Nigel and Louise's Basement Grotto
Shoreditch Town Hall
In the winter of 2014 Nigel found some Elves eating cheese sandwiches in the postroom, down in the basement of Shoreditch Town Hall. They were on a break from making toys in The North Pole and thought they would come to London for lunch. They showed him the secret magic portal that they use to travel and told us we could use it to visit Father Christmas whenever we wanted and bring whoever we liked along with us.
So we did !!
"THANK YOU THANK YOU THANK YOU! I still believe in Santa and thanks to you so do my children. Truly magical."
"Santa's grotto was utterly fantastic. Kids enthralled, parents dewy-eyed with joy. A huge thanks for your fun and magic!"
"Fantastic basement grotto. Beautiful, magical, funny and - amazingly - only a tenner."
TIME OUT ****
Screw trying to persuade some old man in a hot department store that you’ve been good this year. There’s a new Christmas grotto in town – and you actually get to travel through a magic portal to the North Pole.
It’s a colourful sensory adventure in which kids are encouraged to get involved. The magic portal is all bright fluorescent lights and eerie tinkling music, which we’re led through by a bunch of impossibly upbeat elves, who like cheese sandwiches and say ‘brilliant!’ a lot. We do a little dance, play snowmen statues and then a beautiful, ghostly white puppet Rudolf comes to help us find the napping Father Christmas.

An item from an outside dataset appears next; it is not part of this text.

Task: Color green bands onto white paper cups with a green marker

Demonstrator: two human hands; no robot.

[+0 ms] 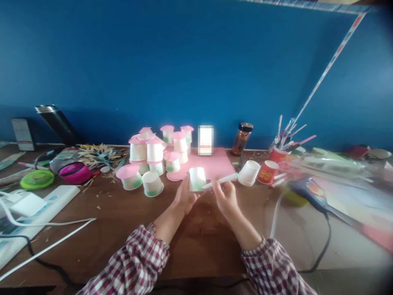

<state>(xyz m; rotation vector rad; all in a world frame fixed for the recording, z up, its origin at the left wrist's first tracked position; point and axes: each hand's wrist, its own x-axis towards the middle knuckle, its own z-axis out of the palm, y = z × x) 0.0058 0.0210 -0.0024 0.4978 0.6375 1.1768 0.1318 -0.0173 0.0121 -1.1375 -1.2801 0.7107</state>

There’s a bit more preamble through some lovingly-designed rooms, but, really, this is all about the grotto. It’s essentially Barrett as Father Crimble sitting in a huge bed covered in pillows in a room with fluffy clouds hanging from the ceiling. He tells us a softly-spoken story filled with delight that had most of the kids on the bed entirely captivated. Presents are handed out – an obvious winner – and Santa switches into an amazing flying jumpsuit to bid us goodbye.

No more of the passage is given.